■ EXERCISE OBJECTIVE: Only the lines from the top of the following listing through the line with "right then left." belong in your answer, exactly as written.

■ RECORDS FOR THIS TASK:

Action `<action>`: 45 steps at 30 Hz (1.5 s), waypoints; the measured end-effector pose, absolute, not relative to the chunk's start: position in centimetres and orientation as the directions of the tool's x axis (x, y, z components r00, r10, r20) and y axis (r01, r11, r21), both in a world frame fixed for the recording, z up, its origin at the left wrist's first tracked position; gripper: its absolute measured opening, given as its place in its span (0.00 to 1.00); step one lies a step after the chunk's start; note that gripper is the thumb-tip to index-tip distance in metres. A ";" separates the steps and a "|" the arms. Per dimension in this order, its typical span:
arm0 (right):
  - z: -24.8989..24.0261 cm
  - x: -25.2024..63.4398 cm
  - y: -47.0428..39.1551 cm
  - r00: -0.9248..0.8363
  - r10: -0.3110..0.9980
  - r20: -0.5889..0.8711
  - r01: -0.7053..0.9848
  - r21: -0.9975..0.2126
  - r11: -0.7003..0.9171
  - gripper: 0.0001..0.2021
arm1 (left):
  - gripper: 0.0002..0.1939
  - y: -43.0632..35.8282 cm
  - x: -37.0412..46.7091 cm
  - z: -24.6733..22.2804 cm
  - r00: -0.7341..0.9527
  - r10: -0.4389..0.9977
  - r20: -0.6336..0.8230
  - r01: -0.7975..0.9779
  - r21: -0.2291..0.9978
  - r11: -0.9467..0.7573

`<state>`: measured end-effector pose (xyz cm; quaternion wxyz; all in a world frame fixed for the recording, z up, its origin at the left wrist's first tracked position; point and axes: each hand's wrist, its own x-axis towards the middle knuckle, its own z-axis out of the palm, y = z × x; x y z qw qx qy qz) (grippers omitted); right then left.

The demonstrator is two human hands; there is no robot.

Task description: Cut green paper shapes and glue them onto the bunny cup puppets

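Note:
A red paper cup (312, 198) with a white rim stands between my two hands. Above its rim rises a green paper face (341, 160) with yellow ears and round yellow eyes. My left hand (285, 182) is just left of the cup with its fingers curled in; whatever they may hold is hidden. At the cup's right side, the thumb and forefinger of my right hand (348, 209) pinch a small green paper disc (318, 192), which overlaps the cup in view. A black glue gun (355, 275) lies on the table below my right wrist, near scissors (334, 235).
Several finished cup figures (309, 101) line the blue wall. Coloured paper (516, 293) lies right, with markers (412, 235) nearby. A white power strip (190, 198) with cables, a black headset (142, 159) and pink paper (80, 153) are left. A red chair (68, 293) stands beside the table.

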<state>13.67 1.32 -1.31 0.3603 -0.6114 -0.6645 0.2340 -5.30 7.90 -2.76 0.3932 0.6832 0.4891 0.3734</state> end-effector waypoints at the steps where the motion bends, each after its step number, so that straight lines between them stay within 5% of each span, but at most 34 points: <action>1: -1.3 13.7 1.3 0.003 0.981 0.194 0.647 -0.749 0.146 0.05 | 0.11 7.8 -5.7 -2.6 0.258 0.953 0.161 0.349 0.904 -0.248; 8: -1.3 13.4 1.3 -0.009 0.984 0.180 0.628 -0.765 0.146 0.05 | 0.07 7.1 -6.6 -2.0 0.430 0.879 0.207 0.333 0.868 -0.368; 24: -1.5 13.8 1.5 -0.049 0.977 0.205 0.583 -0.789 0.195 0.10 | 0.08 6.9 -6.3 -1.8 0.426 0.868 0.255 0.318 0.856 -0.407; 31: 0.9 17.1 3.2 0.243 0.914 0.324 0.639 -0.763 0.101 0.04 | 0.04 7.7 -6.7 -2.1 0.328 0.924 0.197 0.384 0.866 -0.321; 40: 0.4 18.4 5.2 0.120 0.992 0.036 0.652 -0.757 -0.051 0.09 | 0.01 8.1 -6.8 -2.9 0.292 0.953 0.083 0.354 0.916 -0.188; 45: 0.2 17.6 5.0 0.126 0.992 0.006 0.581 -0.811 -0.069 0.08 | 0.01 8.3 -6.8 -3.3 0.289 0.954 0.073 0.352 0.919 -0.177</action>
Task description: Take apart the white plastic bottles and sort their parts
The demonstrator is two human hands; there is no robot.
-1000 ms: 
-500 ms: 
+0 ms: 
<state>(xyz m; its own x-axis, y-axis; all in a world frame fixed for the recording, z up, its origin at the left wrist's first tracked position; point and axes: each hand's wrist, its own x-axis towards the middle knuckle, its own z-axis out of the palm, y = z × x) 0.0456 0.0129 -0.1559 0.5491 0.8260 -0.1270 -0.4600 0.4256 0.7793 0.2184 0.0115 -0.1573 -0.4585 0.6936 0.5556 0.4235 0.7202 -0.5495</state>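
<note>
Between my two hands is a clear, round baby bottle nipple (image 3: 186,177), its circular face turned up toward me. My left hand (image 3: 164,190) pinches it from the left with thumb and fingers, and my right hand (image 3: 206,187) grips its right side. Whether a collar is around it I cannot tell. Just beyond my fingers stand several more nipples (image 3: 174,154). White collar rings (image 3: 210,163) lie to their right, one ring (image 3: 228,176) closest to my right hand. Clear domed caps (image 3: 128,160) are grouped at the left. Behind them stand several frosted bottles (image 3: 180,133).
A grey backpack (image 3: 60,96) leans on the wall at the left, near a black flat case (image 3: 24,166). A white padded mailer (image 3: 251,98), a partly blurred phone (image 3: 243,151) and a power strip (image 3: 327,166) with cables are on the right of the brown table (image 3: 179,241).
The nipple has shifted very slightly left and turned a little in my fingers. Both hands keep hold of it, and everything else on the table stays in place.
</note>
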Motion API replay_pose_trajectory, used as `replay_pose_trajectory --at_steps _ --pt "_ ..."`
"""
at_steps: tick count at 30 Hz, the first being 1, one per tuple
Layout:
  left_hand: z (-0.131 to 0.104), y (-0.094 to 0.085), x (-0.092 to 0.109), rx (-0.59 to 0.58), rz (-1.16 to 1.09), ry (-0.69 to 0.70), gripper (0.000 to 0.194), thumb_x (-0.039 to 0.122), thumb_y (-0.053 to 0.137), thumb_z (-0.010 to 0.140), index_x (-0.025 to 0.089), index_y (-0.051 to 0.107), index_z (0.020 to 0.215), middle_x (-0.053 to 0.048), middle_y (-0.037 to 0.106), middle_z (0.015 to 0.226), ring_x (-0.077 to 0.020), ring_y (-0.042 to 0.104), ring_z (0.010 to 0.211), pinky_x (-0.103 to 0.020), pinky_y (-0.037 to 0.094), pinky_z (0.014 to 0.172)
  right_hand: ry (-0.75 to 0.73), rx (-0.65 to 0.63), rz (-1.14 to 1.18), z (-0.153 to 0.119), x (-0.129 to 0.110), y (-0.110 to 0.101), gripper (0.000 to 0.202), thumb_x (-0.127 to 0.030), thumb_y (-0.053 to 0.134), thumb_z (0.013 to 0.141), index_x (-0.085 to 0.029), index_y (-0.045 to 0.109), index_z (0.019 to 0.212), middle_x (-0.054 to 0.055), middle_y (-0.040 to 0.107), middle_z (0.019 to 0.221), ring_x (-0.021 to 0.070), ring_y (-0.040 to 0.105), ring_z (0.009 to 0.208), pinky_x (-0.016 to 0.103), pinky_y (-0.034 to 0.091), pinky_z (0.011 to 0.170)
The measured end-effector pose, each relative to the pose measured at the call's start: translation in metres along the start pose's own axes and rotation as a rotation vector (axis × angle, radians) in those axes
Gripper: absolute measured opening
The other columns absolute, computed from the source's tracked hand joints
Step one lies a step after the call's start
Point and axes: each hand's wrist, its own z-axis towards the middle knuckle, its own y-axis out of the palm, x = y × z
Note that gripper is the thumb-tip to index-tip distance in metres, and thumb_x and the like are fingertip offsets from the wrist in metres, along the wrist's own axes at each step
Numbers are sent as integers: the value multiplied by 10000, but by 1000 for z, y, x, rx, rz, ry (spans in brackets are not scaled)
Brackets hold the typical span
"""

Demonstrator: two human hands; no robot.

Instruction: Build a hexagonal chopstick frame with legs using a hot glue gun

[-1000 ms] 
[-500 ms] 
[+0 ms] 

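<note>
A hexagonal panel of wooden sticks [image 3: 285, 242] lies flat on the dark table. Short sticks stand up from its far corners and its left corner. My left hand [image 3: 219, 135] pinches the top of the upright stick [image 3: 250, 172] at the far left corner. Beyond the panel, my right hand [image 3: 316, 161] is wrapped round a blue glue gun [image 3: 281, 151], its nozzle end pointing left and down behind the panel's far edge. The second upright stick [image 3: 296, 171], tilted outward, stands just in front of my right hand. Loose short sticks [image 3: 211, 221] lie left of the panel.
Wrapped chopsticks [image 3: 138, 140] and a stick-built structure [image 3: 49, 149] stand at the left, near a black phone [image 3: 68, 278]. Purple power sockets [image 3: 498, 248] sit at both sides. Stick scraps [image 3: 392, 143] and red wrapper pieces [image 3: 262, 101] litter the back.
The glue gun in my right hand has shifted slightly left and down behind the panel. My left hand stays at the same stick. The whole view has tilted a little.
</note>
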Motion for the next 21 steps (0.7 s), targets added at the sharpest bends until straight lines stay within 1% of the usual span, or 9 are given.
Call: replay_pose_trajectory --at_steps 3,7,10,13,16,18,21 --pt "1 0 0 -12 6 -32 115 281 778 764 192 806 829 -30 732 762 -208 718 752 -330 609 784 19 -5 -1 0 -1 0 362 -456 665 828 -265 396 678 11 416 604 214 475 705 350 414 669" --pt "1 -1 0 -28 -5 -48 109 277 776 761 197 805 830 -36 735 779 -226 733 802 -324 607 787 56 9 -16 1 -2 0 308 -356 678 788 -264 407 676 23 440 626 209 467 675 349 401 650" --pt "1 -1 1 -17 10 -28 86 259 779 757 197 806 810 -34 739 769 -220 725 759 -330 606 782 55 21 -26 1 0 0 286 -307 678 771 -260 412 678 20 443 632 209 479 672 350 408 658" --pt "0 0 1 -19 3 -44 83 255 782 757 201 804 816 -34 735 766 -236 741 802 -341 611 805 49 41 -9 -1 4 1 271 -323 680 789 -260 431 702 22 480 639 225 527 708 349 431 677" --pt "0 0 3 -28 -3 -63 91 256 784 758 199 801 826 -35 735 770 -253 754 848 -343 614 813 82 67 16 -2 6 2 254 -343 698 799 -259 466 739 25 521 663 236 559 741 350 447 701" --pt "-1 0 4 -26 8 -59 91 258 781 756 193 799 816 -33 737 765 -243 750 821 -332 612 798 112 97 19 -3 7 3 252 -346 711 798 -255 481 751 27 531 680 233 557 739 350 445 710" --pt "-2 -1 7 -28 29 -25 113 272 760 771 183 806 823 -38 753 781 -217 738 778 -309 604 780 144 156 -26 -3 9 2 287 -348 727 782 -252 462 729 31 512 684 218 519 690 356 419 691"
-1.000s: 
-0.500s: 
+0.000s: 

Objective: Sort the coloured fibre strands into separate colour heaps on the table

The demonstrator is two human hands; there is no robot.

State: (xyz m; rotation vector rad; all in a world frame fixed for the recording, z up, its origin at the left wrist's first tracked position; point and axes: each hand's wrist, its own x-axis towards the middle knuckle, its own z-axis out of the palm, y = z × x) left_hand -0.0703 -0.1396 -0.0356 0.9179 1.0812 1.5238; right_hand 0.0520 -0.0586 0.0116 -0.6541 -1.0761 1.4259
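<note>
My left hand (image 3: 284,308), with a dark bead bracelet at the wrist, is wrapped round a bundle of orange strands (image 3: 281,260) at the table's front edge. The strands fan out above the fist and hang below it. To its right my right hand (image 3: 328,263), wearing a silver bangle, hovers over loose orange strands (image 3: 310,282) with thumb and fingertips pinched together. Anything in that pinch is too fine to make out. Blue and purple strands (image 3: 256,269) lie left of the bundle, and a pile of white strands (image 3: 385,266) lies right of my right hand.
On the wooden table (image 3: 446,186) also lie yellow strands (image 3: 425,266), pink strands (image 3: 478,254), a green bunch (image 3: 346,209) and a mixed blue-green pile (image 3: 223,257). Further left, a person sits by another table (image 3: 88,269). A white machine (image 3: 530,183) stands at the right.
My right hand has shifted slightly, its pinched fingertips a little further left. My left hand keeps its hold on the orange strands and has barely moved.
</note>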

■ SOLUTION TO THE PROBLEM:
Action `<action>`: 45 steps at 30 Hz (1.5 s), waypoints; the measured end-effector pose, absolute, not relative to the chunk's start: position in centimetres and orientation as the directions of the tool's x axis (x, y, z components r00, r10, r20) and y axis (r01, r11, r21), both in a world frame fixed for the recording, z up, its origin at the left wrist's first tracked position; gripper: its absolute measured opening, given as its place in its span (0.00 to 1.00); step one lies a step after the chunk's start; note that gripper is the thumb-tip to index-tip distance in metres. A ";" separates the steps and a "|" the arms. Per dimension in this order, its typical span:
arm0 (right):
  - z: -24.8989..24.0261 cm
  - x: -25.2024..63.4398 cm
  - y: -47.0428..39.1551 cm
  - r00: -0.9248..0.8363
  - r10: -0.3110..0.9980
  - r20: -0.5889..0.8711
  - r01: -0.7053..0.9848
  - r21: -0.9975..0.2126
  - r11: -0.7003..0.9171
  - gripper: 0.0001..0.2021
arm1 (left):
  - gripper: 0.0002..0.1939
  - y: -43.0632..35.8282 cm
  - x: -37.0412..46.7091 cm
  - z: -24.6733..22.2804 cm
  - r00: -0.7341..0.9527
  - r10: -0.4389..0.9977
  - r20: -0.6336..0.8230
  - r01: -0.7975..0.9779
  - r21: -0.2291..0.9978
  - r11: -0.9467..0.7573

`<state>`: measured end-effector pose (xyz cm; quaternion wxyz; all in a world frame fixed for the recording, z up, its origin at the left wrist's first tracked position; point and axes: each hand's wrist, its own x-axis towards the middle knuckle, its own z-axis out of the palm, y = z × x; x y z qw qx qy qz) (grippers omitted); right then left.

This output is finished.